> **What you should do**:
Look through the listing below and write out exactly the lines from the line with "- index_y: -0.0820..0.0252" to the line with "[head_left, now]", both included, and no others.

*** Opening Records supplied ***

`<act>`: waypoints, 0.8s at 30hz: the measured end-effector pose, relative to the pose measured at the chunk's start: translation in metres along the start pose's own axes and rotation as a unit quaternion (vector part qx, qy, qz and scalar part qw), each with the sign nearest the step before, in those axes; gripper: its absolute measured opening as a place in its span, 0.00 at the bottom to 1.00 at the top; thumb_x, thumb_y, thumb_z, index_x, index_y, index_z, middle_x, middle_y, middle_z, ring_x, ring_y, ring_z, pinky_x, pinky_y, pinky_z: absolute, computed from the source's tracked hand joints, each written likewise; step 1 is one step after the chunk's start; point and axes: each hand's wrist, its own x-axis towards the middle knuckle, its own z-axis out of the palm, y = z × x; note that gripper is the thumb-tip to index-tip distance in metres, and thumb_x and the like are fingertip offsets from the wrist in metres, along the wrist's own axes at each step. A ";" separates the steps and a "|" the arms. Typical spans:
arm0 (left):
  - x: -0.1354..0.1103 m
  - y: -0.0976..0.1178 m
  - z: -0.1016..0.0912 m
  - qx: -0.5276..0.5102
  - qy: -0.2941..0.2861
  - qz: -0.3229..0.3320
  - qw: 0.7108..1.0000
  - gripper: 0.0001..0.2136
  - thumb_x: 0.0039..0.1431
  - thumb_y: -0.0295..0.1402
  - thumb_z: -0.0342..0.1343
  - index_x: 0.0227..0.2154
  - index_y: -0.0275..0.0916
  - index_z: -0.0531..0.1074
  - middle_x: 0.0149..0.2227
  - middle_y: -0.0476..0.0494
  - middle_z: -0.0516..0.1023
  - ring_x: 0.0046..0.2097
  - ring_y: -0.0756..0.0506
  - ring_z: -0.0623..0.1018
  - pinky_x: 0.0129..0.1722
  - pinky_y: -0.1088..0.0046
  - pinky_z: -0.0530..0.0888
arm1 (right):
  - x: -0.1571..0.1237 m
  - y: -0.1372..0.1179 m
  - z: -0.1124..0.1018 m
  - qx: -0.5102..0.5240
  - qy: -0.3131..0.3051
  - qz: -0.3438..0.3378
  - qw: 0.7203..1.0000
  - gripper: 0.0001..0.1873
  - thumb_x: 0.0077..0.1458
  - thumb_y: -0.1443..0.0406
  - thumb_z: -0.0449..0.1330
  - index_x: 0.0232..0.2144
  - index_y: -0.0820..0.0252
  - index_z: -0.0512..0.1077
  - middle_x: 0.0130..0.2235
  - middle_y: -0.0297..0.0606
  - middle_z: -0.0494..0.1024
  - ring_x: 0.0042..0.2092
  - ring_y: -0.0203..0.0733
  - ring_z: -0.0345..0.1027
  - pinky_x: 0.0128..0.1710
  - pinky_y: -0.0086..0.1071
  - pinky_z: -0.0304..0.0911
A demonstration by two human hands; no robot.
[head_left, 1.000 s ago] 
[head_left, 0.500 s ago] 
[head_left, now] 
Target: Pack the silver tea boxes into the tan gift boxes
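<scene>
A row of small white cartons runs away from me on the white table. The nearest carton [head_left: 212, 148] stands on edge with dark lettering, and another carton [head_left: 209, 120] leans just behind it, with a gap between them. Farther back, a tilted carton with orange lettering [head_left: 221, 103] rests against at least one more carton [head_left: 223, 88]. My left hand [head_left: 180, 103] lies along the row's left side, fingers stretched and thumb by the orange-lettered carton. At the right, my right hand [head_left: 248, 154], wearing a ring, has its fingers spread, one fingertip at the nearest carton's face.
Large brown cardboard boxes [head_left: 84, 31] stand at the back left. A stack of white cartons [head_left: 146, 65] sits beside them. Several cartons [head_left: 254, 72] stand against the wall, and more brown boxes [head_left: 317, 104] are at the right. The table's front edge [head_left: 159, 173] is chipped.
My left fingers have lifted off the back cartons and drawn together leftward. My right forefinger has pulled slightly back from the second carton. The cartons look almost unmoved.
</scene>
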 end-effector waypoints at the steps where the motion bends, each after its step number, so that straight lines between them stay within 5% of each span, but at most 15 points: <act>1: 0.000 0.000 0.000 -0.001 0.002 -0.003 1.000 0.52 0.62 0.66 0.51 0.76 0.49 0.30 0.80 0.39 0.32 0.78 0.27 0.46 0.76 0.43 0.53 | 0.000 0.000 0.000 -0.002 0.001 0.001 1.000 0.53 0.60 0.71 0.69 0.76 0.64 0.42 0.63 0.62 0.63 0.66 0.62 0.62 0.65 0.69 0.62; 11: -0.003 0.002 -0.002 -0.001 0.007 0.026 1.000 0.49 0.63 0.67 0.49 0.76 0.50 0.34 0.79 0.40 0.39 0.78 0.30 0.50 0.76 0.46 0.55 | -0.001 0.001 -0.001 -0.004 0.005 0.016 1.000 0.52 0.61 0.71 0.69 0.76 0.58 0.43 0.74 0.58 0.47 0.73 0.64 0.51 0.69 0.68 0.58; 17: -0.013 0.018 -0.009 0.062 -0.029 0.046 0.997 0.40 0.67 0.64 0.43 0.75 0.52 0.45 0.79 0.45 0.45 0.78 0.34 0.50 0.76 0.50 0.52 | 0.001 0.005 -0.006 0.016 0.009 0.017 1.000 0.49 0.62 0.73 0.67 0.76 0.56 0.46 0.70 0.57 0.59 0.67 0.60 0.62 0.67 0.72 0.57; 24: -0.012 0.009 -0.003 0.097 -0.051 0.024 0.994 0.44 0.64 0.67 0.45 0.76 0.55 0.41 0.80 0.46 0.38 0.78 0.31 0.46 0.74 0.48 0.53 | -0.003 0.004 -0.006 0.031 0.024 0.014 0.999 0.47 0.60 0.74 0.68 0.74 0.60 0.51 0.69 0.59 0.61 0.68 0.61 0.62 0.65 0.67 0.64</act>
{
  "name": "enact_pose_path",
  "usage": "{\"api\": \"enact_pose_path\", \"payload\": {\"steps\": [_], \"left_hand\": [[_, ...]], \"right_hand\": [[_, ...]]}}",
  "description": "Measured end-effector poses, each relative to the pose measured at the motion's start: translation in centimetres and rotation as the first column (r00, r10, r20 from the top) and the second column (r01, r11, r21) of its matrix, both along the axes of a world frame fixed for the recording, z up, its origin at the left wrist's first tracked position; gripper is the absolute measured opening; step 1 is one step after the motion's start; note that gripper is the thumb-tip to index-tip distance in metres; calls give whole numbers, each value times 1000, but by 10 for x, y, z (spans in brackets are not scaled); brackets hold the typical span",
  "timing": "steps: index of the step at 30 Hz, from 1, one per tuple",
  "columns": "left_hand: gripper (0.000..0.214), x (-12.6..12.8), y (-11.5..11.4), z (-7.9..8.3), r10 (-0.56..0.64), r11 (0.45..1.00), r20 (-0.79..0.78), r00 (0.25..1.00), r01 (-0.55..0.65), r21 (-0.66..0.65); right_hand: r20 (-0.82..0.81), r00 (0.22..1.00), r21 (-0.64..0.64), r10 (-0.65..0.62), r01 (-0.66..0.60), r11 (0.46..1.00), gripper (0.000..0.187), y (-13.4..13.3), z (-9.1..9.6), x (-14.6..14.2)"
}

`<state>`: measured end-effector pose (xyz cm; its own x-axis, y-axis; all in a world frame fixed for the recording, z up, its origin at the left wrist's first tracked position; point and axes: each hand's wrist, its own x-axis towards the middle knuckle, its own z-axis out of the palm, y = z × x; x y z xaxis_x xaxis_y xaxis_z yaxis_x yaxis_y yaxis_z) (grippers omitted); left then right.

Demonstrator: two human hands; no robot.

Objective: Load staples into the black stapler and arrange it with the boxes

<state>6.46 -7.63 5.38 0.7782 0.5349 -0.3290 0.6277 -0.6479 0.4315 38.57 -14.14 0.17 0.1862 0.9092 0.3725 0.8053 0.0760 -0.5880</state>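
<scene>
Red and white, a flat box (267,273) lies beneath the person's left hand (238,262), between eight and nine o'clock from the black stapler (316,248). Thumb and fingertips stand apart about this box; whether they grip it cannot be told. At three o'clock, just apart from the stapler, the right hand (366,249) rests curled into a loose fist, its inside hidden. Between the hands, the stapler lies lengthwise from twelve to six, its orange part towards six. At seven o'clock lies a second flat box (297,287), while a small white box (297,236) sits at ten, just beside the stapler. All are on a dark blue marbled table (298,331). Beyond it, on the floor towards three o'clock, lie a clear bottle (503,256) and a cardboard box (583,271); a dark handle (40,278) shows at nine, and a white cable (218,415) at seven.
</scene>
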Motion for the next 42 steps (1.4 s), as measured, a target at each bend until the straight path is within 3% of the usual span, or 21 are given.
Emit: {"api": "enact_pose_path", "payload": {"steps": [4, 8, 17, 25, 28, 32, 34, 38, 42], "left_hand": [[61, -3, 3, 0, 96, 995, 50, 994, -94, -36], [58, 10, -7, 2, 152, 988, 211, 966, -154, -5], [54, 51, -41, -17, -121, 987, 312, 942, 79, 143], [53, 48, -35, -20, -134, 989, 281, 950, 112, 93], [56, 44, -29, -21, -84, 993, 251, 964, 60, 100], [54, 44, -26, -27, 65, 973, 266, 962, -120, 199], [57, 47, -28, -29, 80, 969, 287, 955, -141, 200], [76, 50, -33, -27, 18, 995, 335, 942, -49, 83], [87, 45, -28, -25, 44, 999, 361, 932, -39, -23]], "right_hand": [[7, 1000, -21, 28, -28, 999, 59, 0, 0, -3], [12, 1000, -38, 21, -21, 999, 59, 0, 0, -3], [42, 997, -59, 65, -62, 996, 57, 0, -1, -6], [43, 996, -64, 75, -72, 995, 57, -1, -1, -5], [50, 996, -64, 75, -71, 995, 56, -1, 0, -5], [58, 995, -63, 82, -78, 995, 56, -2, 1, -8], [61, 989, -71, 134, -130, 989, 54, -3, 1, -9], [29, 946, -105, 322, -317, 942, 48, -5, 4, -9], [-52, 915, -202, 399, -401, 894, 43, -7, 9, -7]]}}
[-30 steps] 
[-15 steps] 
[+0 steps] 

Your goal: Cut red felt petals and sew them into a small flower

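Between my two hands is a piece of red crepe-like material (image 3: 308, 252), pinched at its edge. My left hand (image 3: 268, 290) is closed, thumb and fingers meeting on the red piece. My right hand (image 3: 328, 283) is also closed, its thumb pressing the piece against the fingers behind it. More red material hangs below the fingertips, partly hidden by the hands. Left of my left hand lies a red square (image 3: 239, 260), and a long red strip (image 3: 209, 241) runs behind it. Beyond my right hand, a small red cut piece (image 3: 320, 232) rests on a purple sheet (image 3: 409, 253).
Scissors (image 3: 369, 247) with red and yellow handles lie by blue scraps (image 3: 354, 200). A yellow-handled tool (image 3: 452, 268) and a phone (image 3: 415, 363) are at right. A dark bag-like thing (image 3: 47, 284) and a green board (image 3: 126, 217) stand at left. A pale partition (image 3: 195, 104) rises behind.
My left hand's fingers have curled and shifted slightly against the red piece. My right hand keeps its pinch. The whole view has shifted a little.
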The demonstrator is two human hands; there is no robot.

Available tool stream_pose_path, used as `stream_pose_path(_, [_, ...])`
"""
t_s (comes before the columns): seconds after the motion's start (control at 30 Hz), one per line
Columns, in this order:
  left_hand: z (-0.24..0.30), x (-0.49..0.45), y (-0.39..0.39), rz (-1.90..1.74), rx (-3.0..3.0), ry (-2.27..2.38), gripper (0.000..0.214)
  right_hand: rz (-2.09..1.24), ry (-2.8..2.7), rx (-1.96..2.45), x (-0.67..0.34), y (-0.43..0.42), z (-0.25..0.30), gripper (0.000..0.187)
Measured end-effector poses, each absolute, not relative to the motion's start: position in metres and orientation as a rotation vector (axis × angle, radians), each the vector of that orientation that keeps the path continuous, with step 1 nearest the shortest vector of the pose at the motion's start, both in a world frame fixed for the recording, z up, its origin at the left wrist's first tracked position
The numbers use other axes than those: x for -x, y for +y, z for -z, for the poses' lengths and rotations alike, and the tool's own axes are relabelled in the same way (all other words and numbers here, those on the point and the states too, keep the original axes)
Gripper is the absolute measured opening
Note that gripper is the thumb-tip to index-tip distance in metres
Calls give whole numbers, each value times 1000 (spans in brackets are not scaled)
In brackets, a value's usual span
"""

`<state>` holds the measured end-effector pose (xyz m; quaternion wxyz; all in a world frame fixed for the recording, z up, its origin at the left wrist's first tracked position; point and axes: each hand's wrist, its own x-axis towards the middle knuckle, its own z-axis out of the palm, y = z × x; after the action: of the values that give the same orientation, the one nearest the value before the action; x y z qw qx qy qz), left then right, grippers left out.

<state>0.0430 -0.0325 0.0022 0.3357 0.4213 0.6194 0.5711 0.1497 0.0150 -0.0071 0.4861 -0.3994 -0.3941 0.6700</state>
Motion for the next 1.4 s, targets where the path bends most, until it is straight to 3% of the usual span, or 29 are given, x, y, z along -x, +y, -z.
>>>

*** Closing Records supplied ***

> **Answer section**:
  - index_y: -0.0820..0.0252
  - index_z: -0.0512..0.1077
  - middle_x: 0.0130..0.2235
  - middle_y: -0.0297..0.0606
  - middle_z: -0.0494..0.1024
  - ring_x: 0.0042..0.2092
  - ring_y: -0.0203..0.0733
  - ring_z: -0.0345..0.1027
  - pinky_x: 0.0128..0.1710
  - pinky_y: -0.0086..0.1071
  - pinky_z: -0.0304..0.0911
A demonstration by two human hands; no robot.
[head_left, 1.000 s ago] 
[head_left, 0.500 s ago] 
[head_left, now] 

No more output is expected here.